◆ Work task ◆
Line by line, print the records exactly as they are, dropping the pictures.

◆ Data entries ◆

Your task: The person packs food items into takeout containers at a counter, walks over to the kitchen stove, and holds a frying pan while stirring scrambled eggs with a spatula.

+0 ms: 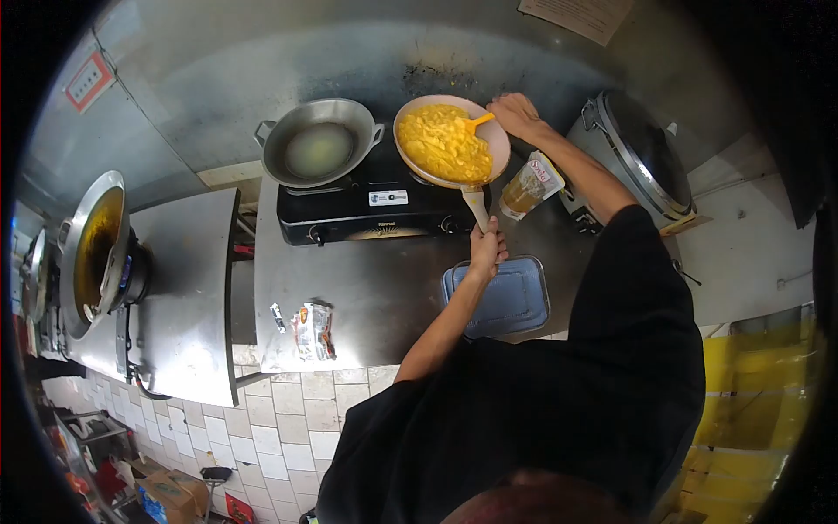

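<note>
My left hand [488,248] is wrapped round the pale handle [477,208] of a light pink frying pan [499,145] on the right burner of the black gas stove [384,229]. Yellow scrambled egg [441,144] fills much of the pan. An orange spatula [479,120] dips into the egg, and my right hand [515,115] is closed at its upper end, over the pan's right rim. Just right of the pan lies a clear pouch [530,187] with yellowish contents. Below my left hand is a rectangular container with a blue lid [499,295].
A metal wok [319,144] with a little liquid sits on the left burner. A large lidded pot [633,153] stands at the right. An opened packet [312,331] lies at the counter's front left. Another wok [94,253] stands on the far-left table [179,297].
</note>
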The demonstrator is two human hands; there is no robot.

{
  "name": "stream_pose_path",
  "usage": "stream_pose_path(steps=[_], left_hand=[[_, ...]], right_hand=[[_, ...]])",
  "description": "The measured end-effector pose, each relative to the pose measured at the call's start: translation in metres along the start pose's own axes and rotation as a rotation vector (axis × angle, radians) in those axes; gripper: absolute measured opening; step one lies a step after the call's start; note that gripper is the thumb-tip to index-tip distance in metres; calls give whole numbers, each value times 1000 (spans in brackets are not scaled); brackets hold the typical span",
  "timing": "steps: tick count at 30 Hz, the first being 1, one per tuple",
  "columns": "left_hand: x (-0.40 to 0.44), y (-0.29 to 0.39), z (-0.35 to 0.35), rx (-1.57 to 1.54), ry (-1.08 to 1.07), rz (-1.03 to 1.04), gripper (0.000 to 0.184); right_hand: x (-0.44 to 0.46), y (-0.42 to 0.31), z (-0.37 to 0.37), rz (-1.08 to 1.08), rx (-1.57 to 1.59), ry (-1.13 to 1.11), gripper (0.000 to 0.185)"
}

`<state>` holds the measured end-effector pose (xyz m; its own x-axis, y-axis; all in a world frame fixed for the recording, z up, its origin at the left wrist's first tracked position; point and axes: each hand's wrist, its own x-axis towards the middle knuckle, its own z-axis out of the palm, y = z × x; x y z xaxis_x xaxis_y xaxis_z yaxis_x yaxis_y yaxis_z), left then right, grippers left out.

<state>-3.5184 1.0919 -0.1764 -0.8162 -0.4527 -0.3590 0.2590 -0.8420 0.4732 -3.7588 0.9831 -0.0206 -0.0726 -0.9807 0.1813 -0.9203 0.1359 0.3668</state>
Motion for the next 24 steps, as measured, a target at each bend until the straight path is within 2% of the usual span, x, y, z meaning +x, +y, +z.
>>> stream_pose_path(steps=[2,5,8,11,14,17,20,23,24], left_hand=[[-3,2,2,8,10,11,21],[-4,2,5,11,33,3,21],[-3,0,3,-6,16,9,21],[-6,3,5,1,33,2,20],[-4,1,4,8,42,-2,19],[-2,0,1,-1,20,4,19],[-5,0,2,18,25,3,19],[-4,3,1,26,13,12,20],[-5,4,1,23,17,6,20]], right_hand=[[-10,-4,-20,-179,21,90,18],[-20,-6,-57,-248,44,127,17],[-8,12,-67,-57,-127,-147,18],[-1,15,-59,111,-239,-113,19],[8,34,4,63,-223,-96,22],[15,30,47,247,-139,-127,22],[17,26,77,311,-23,-201,21],[1,22,60,83,159,-20,23],[-3,20,50,34,163,-31,24]])
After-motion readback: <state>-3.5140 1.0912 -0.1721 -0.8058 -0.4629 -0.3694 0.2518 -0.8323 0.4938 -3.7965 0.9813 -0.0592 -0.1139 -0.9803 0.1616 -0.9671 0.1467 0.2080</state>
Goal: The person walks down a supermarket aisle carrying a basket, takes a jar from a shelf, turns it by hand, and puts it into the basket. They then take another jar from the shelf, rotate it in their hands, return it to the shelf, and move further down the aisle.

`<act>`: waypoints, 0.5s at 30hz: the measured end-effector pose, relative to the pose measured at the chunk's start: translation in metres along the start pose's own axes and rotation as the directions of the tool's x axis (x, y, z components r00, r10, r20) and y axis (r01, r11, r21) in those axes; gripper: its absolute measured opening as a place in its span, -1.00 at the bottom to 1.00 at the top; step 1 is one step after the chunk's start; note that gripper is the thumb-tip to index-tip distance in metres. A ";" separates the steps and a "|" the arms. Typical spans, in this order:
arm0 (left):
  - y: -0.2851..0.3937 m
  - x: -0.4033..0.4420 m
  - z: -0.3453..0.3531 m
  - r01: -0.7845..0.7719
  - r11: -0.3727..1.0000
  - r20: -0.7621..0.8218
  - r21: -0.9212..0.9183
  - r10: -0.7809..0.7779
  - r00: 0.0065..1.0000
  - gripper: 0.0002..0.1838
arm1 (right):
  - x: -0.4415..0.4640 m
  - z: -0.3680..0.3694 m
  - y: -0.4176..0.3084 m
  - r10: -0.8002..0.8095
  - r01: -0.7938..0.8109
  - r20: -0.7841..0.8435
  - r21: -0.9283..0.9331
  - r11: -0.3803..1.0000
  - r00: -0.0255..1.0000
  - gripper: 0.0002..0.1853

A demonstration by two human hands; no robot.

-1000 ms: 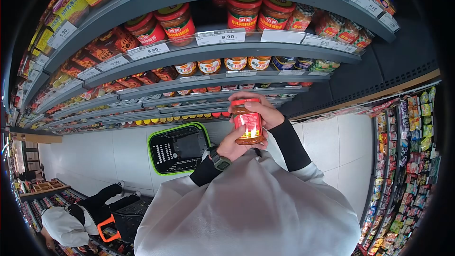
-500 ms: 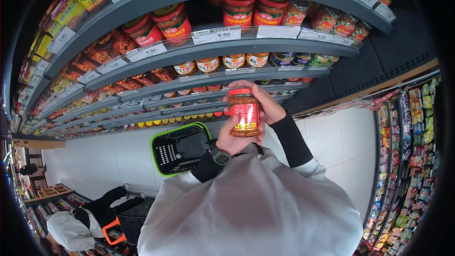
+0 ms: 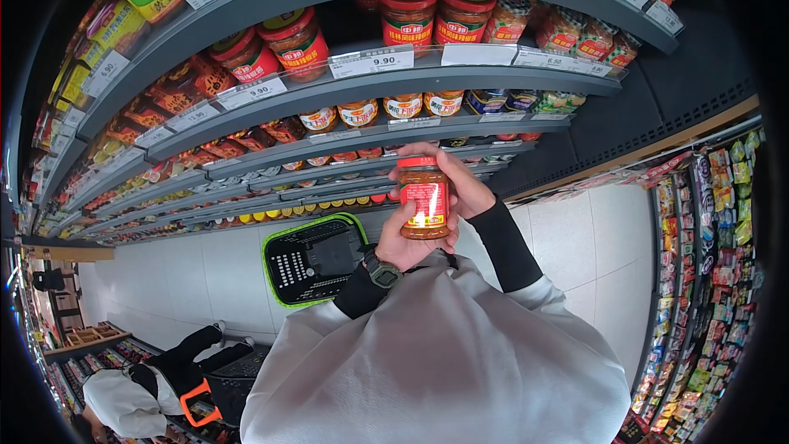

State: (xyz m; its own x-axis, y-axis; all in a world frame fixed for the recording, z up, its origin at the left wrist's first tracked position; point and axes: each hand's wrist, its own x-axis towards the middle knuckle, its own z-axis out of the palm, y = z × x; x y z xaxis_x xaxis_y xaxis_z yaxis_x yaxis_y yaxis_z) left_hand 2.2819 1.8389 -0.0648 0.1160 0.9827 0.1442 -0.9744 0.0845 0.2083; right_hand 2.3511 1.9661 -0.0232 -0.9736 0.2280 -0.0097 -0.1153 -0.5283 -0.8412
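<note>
Hands (image 3: 400, 247) around jar (image 3: 424, 199) above shop floor (image 3: 567, 238)

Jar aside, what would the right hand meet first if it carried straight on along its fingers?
Probably the shelves of jars ahead: the right hand has its fingers behind the jar, pointing that way. Which shelf comes first, and how far off, is unclear from this one view.

Basket (image 3: 315, 260) on floor (image 3: 189, 279) beside shelves (image 3: 370, 82).
</note>
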 end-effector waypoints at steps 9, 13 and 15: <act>-0.001 -0.001 0.002 0.001 1.000 -0.018 0.016 -0.001 1.000 -0.28 | -0.003 0.000 0.001 -0.001 0.001 -0.004 0.013 1.000 1.000 -0.39; -0.002 -0.002 0.002 0.001 1.000 -0.025 0.017 -0.001 1.000 -0.29 | -0.004 0.000 0.002 -0.004 0.004 -0.001 0.026 1.000 1.000 -0.39; -0.002 -0.002 0.003 0.002 1.000 -0.026 0.016 -0.001 1.000 -0.29 | -0.004 0.000 0.002 -0.004 0.004 -0.001 0.031 1.000 1.000 -0.39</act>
State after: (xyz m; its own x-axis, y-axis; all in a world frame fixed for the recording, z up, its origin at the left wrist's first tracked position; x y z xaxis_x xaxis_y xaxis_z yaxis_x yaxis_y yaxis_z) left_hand 2.2841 1.8363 -0.0630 0.1124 0.9866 0.1185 -0.9710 0.0837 0.2241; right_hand 2.3550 1.9638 -0.0252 -0.9729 0.2312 -0.0070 -0.1254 -0.5524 -0.8241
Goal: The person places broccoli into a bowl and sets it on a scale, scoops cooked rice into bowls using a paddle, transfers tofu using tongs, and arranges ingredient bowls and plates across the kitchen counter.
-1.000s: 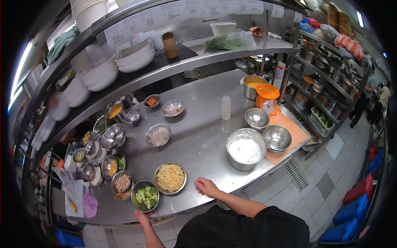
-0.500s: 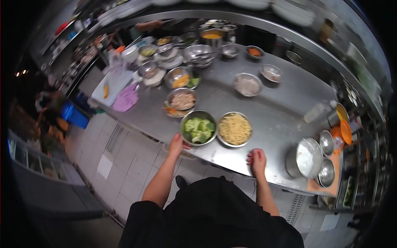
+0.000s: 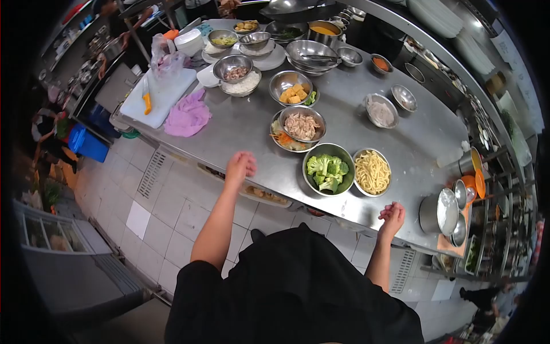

◆ Expected answer ◆
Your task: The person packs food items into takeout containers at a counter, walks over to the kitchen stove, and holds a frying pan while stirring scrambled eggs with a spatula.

+0 ms: 

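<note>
My left hand [488,248] is wrapped round the pale handle [477,208] of a light pink frying pan [499,145] on the right burner of the black gas stove [384,229]. Yellow scrambled egg [441,144] fills much of the pan. An orange spatula [479,120] dips into the egg, and my right hand [515,115] is closed at its upper end, over the pan's right rim. Just right of the pan lies a clear pouch [530,187] with yellowish contents. Below my left hand is a rectangular container with a blue lid [499,295].
A metal wok [319,144] with a little liquid sits on the left burner. A large lidded pot [633,153] stands at the right. An opened packet [312,331] lies at the counter's front left. Another wok [94,253] stands on the far-left table [179,297].
</note>
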The demonstrator is two human hands; there is no robot.

{
  "name": "stream_pose_path",
  "usage": "stream_pose_path(steps=[_], left_hand=[[_, ...]], right_hand=[[_, ...]])",
  "description": "The measured end-effector pose, each relative to the pose measured at the call's start: translation in metres along the start pose's own axes and rotation as a rotation vector (axis × angle, radians) in those axes; gripper: absolute measured opening; step one lies a step after the call's start; note that gripper is the thumb-tip to index-tip distance in metres; calls give whole numbers, each value times 1000 (spans in brackets are not scaled); brackets hold the typical span",
  "timing": "steps: tick count at 30 Hz, the first being 1, one per tuple",
  "columns": "left_hand: x (-0.40 to 0.44), y (-0.29 to 0.39), z (-0.35 to 0.35), rx (-1.57 to 1.54), ry (-1.08 to 1.07), rz (-1.03 to 1.04), gripper (0.000 to 0.184); right_hand: x (-0.44 to 0.46), y (-0.42 to 0.31), z (-0.37 to 0.37), rz (-1.08 to 1.08), rx (-1.57 to 1.59), ry (-1.13 to 1.11), gripper (0.000 to 0.185)"
}

`<state>` holds the measured end-effector pose (xyz m; its own x-axis, y-axis; all in a world frame fixed for the recording, z up, its origin at the left wrist's first tracked position; point and axes: each hand's wrist, its own x-axis towards the middle knuckle, its own z-axis out of the palm, y = z × x; x y z xaxis_x xaxis_y xaxis_z yaxis_x yaxis_y yaxis_z), left then right, grippers left out.

<state>-3.5184 1.0919 -0.1764 -0.8162 -0.4527 -0.3590 0.2590 -0.8420 0.4732 -3.7588 0.9831 -0.0206 -0.0726 -0.9807 0.1813 -0.9203 0.1359 0.3668</state>
Motion for the next 24 steps, as measured, a target at each bend until the straight path is within 2% of the usual span, x, y, z meaning +x, +y, +z.
>>> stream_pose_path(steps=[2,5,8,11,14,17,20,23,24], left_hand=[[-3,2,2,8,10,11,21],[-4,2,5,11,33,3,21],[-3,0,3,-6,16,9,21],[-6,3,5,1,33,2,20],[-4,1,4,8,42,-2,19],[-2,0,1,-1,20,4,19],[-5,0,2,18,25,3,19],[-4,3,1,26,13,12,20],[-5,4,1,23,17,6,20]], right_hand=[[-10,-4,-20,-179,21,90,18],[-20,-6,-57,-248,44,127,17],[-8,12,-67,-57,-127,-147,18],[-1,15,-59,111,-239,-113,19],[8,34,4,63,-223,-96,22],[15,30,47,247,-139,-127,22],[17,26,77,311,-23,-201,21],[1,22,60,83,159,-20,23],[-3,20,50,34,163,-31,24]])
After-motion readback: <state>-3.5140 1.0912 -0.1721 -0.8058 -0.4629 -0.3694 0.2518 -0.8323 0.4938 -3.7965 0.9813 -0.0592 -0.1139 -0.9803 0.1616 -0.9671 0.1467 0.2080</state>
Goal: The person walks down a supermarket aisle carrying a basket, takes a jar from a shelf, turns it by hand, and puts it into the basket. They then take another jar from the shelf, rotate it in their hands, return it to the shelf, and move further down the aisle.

`<act>`: waypoints, 0.5s at 30hz: the measured end-effector pose, relative to the pose measured at the chunk's start: translation in metres along the start pose's own axes and rotation as the directions of the tool's x axis (x, y, z components r00, r10, r20) and y axis (r01, r11, r21) in those axes; gripper: its absolute measured opening as a place in its span, -1.00 at the bottom to 1.00 at the top; step 1 is one step after the chunk's start; note that gripper is the thumb-tip to index-tip distance in metres. A ";" separates the steps and a "|" the arms. Typical spans, in this order:
arm0 (left):
  - y: -0.2851..0.3937 m
  - x: -0.4033..0.4420 m
  - z: -0.3453..0.3531 m
  - r01: -0.7845..0.7719
  - r11: -0.3727..1.0000
  - r20: -0.7621..0.8218
  - r21: -0.9212..0.9183
  - r10: -0.7809..0.7779
  - r00: 0.0065..1.0000
  - gripper: 0.0002..0.1838
arm1 (right):
  - x: -0.4415..0.4640 m
  - z: -0.3680..0.3694 m
  - y: -0.4176..0.3084 m
  - r10: -0.8002..0.8095
  - r01: -0.7938..0.8109
  - r20: -0.7841..0.8435
  - r21: -0.9283..0.9331
  - r11: -0.3803..1.0000
  - r00: -0.0255..1.0000
  - gripper: 0.0002..0.1853

A demonstration by two human hands; no robot.

-1000 ms: 
-500 ms: 
+0 ms: 

State: (xyz m; its own x-axis, y-axis; all in a world frame fixed for the recording, z up, its origin at the left wrist's first tracked position; point and axes: each hand's wrist, its own x-axis towards the middle knuckle, its own z-axis out of the palm, y = z × x; x y z xaxis_x xaxis_y xaxis_z yaxis_x yaxis_y yaxis_z) left_hand 2.2819 1.8389 -0.0648 0.1160 0.9827 0.1442 -0.9744 0.0845 0.2083; right_hand 2.3511 1.9661 -0.0232 -0.9736 0.2280 -0.0097 -0.1153 -0.5283 -0.8412
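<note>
Hands (image 3: 400, 247) around jar (image 3: 424, 199) above shop floor (image 3: 567, 238)

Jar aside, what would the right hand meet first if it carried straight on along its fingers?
Probably the shelves of jars ahead: the right hand has its fingers behind the jar, pointing that way. Which shelf comes first, and how far off, is unclear from this one view.

Basket (image 3: 315, 260) on floor (image 3: 189, 279) beside shelves (image 3: 370, 82).
</note>
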 end-effector waypoints at steps 9, 13 and 15: <act>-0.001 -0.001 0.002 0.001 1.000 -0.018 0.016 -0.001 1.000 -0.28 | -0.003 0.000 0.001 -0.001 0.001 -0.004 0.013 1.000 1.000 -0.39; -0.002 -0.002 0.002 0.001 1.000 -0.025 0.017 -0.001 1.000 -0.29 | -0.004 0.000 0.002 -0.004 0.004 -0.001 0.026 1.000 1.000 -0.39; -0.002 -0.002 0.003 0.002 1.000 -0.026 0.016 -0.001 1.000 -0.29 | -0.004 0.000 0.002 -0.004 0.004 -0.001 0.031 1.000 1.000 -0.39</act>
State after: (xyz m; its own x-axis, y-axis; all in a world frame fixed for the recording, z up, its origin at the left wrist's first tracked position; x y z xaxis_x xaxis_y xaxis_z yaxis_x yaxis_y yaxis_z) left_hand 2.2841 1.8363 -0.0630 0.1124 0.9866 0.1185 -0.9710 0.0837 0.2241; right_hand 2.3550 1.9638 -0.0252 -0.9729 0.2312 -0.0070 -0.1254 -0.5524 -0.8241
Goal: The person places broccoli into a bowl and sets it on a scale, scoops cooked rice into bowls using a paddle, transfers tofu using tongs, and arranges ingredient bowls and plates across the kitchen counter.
-1.000s: 
-0.500s: 
+0.000s: 

Work on this exercise is finished.